**What is expected**
From the data below, report how many lines contain the word "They", giving the number and nothing else.

**Exercise input**
---
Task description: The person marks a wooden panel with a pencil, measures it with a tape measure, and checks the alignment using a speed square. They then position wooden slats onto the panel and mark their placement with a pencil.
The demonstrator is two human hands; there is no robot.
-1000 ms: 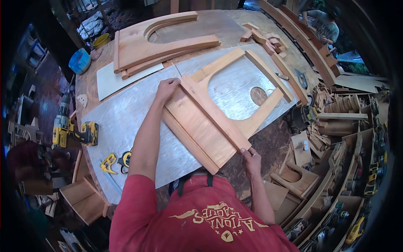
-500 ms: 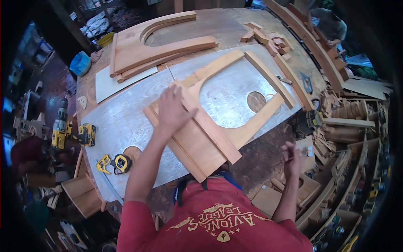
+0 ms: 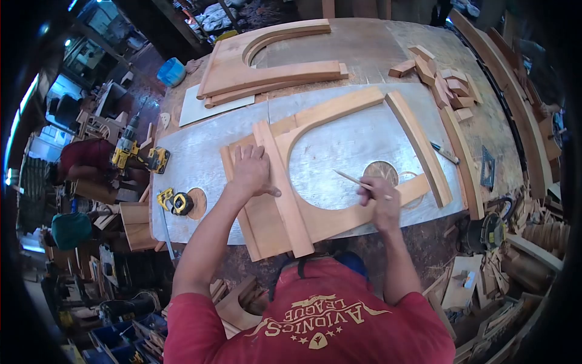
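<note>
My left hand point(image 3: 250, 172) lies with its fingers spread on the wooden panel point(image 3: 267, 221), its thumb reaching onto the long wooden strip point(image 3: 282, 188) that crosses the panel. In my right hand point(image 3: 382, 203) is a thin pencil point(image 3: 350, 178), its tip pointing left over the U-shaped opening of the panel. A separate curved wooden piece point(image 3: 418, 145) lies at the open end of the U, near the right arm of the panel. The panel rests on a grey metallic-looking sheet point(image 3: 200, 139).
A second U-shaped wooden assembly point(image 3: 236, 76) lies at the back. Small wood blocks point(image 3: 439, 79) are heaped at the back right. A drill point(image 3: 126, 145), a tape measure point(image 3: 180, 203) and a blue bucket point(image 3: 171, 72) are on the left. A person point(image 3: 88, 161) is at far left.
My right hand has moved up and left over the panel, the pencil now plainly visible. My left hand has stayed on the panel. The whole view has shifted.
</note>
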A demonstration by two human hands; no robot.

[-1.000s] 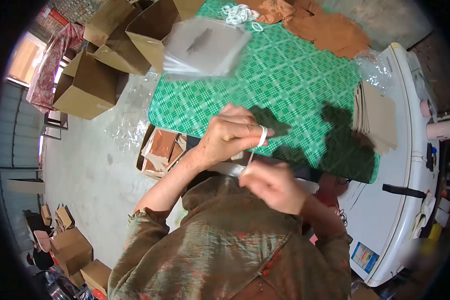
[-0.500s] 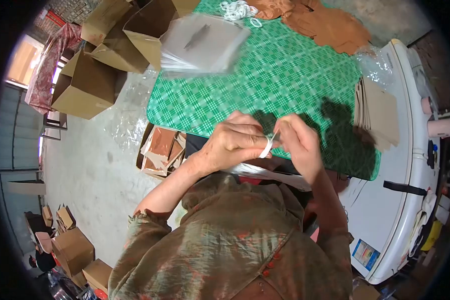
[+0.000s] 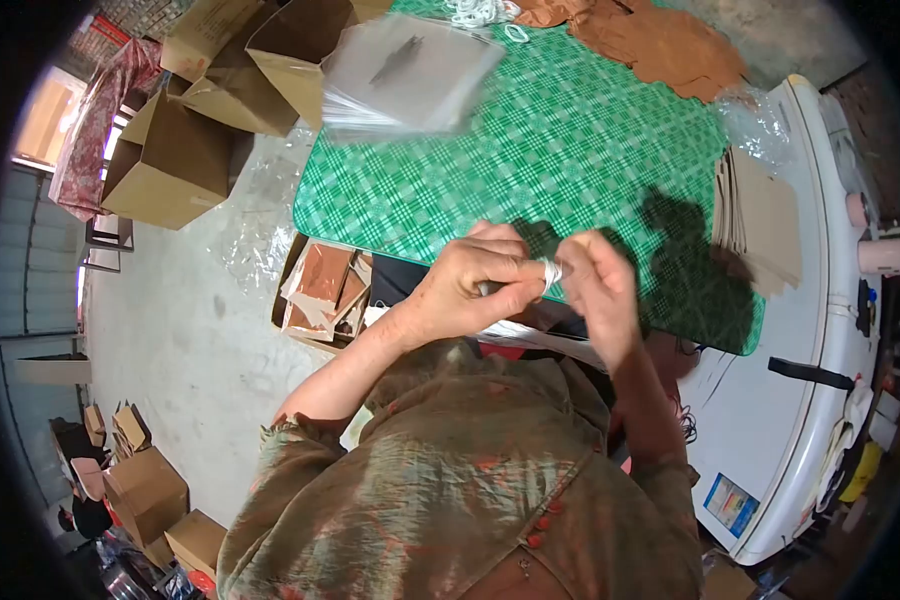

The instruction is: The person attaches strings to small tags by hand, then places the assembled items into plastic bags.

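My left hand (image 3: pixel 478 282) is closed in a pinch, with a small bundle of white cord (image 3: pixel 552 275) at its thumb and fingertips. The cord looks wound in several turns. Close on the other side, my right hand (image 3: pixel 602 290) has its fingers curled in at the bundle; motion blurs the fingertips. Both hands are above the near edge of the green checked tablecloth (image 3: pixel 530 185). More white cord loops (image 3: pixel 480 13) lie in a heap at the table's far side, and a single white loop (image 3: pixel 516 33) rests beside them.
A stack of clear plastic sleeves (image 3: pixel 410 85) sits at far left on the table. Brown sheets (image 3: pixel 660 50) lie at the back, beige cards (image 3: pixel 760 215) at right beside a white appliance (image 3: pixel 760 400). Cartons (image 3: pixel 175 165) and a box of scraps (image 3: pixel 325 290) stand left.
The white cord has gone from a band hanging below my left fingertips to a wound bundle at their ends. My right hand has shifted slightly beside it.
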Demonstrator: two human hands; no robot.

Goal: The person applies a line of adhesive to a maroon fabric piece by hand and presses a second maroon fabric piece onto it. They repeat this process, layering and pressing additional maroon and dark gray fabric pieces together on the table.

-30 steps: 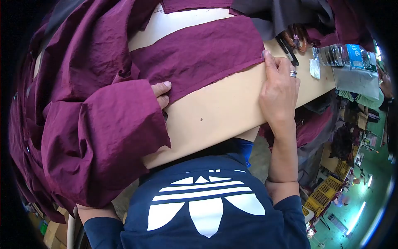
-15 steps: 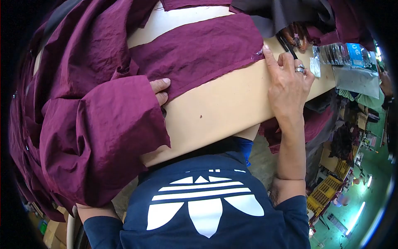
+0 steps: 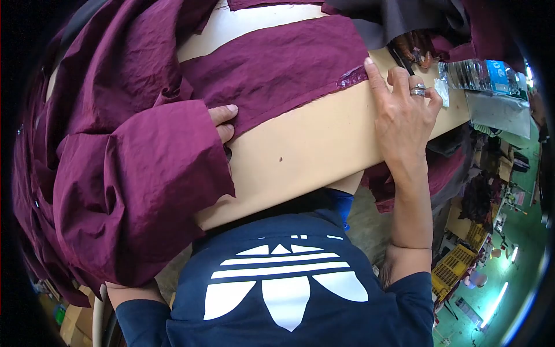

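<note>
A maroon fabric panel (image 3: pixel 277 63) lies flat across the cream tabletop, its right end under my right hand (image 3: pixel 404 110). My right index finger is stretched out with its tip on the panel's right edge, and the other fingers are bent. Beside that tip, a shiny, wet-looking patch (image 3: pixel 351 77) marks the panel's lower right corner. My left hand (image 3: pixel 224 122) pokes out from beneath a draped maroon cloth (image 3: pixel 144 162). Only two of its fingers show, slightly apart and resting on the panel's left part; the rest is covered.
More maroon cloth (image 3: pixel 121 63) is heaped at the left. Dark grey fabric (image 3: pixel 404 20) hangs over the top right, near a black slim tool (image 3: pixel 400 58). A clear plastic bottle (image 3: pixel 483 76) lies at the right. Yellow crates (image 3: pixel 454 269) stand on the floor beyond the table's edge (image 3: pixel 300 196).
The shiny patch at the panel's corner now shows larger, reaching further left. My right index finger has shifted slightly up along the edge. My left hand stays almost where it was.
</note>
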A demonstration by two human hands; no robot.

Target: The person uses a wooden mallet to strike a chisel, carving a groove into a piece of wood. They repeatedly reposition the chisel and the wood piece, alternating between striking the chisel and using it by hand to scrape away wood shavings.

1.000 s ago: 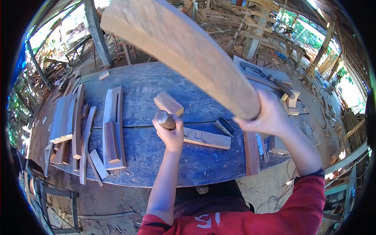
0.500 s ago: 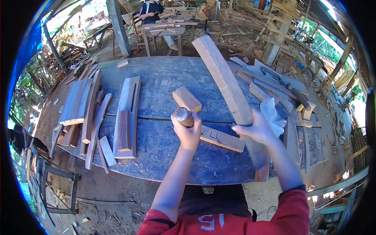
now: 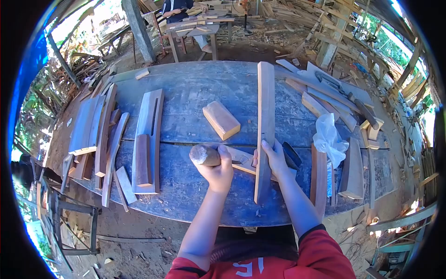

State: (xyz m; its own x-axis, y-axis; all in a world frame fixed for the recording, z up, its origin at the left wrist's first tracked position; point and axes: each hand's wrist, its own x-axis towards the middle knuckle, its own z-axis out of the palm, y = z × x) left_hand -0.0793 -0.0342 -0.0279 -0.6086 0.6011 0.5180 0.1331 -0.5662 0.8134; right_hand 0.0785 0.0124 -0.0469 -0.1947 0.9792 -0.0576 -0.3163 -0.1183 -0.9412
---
**Response to the task**
3